Debby gravitated toward academia throughout her life, teaching history at Occidental College, Mount St. Mary’s College, and Santa Monica College, before landing at UCLA’s Center for Medieval and Renaissance Studies, where she put her sharp mind, insatiable curiosity about people, and exacting prose style to good use as an editor. With her encyclopedic knowledge of history and culture, Debby was also a formidable travel companion, although her vast intellect, notably, did not extend to a sense of direction.
Outside academia, Debby channeled her passion for ideas (and opinions) into the Westside Democrats, her UCLA Faculty reading group, and her Kehillat Ma’arav community in Santa Monica. A generous hostess known for her sense of humor, excellent cooking, and bottomless appetite for conversation, Debby possessed an astonishing memory for detail and a remarkable ability to tell a long and intricate story, complete with digressions, footnotes, and witty character analysis.

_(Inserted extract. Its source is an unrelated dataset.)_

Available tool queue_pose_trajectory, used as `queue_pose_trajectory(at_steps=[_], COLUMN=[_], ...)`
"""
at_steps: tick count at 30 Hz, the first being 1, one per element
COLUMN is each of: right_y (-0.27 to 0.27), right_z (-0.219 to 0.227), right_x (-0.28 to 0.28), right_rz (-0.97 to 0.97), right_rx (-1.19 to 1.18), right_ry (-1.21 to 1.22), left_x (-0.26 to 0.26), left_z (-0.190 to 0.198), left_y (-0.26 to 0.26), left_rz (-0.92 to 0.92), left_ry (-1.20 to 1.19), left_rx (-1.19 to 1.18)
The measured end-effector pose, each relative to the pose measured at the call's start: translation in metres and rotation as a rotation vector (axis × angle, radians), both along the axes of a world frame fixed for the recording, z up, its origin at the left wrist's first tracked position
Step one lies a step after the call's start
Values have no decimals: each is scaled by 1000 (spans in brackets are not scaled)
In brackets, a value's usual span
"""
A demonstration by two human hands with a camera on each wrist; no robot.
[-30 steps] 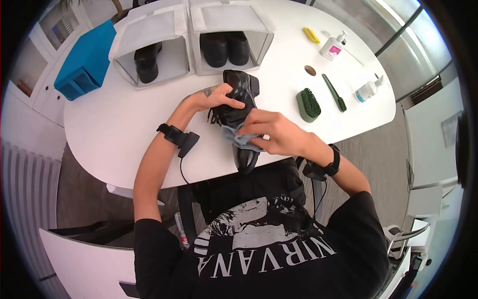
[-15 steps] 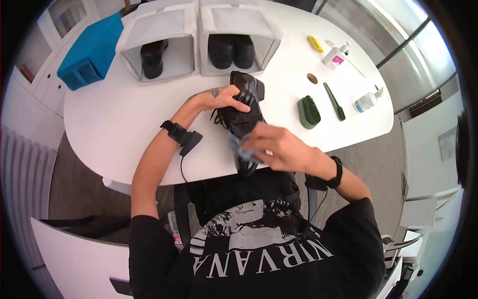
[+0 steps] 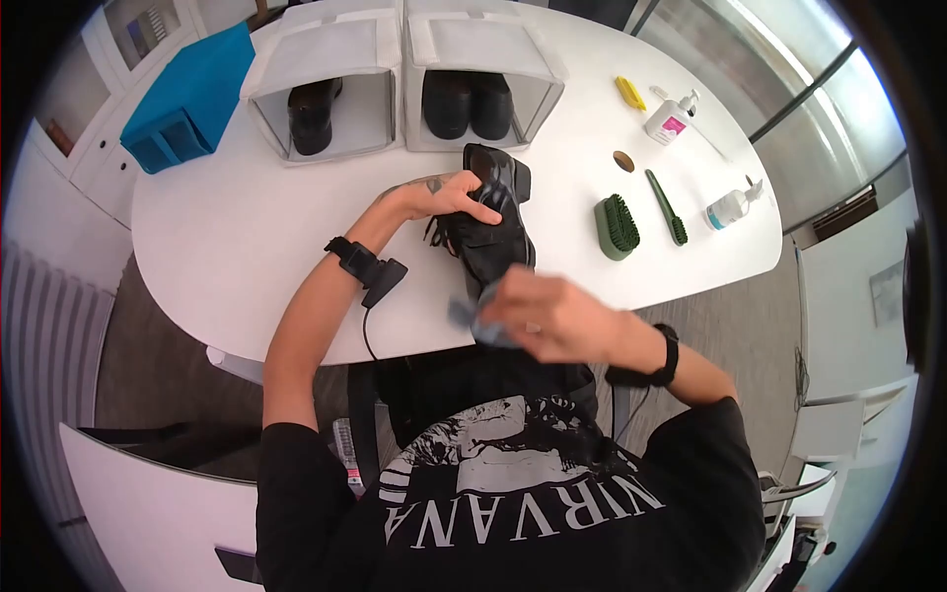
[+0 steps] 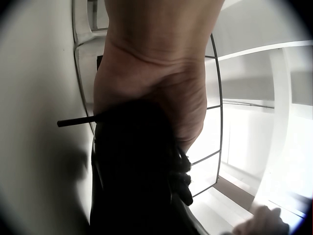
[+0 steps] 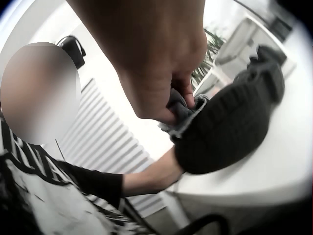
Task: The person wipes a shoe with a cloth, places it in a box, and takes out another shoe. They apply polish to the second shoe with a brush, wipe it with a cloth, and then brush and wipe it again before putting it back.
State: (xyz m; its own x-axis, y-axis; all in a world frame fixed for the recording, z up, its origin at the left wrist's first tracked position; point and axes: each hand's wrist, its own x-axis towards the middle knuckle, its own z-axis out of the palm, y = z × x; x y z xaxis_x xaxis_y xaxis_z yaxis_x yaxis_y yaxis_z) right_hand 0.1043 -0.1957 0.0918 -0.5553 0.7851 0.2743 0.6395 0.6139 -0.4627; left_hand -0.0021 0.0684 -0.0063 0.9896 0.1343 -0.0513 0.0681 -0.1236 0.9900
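Note:
My left hand (image 3: 452,195) grips a black lace-up shoe (image 3: 485,247) near its heel end, thumb laid over the upper. The shoe is held over the white table with its toe towards my body. My right hand (image 3: 554,314) pinches a grey-blue cloth (image 3: 462,315) against the toe, which cloth and hand mostly hide in the head view. From the right wrist, the cloth (image 5: 188,119) is bunched between thumb and fingers beside the dark ridged sole (image 5: 225,127). The left wrist view has the shoe (image 4: 137,171) very dark, with a lace end sticking out.
On the white table (image 3: 237,257) a green-backed brush (image 3: 618,227) and a slim green brush (image 3: 667,208) lie to the right, near two pump bottles (image 3: 672,120) and a yellow object (image 3: 629,94). Behind stand two open-front boxes (image 3: 326,49) with black shoes and a blue box (image 3: 189,99).
The right hand with the cloth has slid down along the shoe from its middle to the toe. The left hand keeps its grip on the shoe. The head view has shifted slightly.

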Motion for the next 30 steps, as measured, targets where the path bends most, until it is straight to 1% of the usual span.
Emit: queue_pose_trajectory(at_steps=[1,2,3,5,6,7,9,10,13,14,16,17,18,19,20,21,22,23,24,25,27,28,30], right_y=[-7,-4,7,33,45,59,93,106,123,121,94,85,85,92,106,122,139,151,151,149,120,103,98], right_z=[-3,-2,-1,-11,-14,-16,-31,-36,-38,-45,-29,-20,-21,-28,-33,-39,-44,-41,-41,-40,-29,-9,-12], right_x=[-6,-3,6,37,46,53,66,69,68,68,48,42,44,48,57,66,79,83,81,78,50,37,34], right_rz=[65,17,-18,-230,-267,-300,-288,-282,-430,-294,-250,-226,-130,-143,-158,-175,-213,-289,-268,-243,-105,-104,-9], right_rx=[-59,-82,18,88,83,80,143,174,-23,101,-100,-203,-88,-33,26,88,126,177,161,143,7,-215,-116], right_ry=[26,58,55,7,34,62,9,-16,152,99,145,168,124,84,42,1,13,-10,1,11,73,94,93], left_x=[3,4,-1,-7,-8,-8,-12,-10,-9,-9,-13,-14,-15,-15,-14,-13,-12,-9,-10,-10,-14,-15,-16], left_z=[-17,-23,-21,-20,-27,-23,-11,-17,-30,-28,-23,-23,-24,-22,-18,-20,-22,-20,-14,-15,-22,-23,-13], left_y=[4,10,8,1,3,2,1,1,6,8,4,4,8,10,8,6,6,5,-1,1,7,11,6], left_rz=[4,-14,70,226,187,193,218,280,338,350,381,364,345,322,354,348,341,335,388,373,349,326,344], left_ry=[-56,40,63,108,107,127,167,172,92,116,171,186,201,218,222,221,218,210,195,209,240,279,297], left_rx=[57,54,57,65,-33,-241,-656,-577,-553,-553,-576,-565,-551,-533,-573,-550,-525,-500,-484,-485,-497,-528,-501])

She also harbored a legendary concern for the hidden dangers that threatened her loved ones, including the perils of hiking, unqualified physicians, bony fish, and killer bees. She was an exceptionally loving grandmother and always maintained a soft spot for orphaned cats, who seemed to show up with some regularity at her doorstep in the hills of Brentwood.
Deborah was preceded in death by her husband Bill Fitz-Gibbon and is survived by her children and stepchildren, Matthew, Sarah (John Maggs) and Sorel (David Paige); her grandchildren Ari and Talia; Sorel’s children Taylor, Eric, and Emmie and many beloved friends, colleagues and extended family who cherished her warmth, humor, and vivid presence.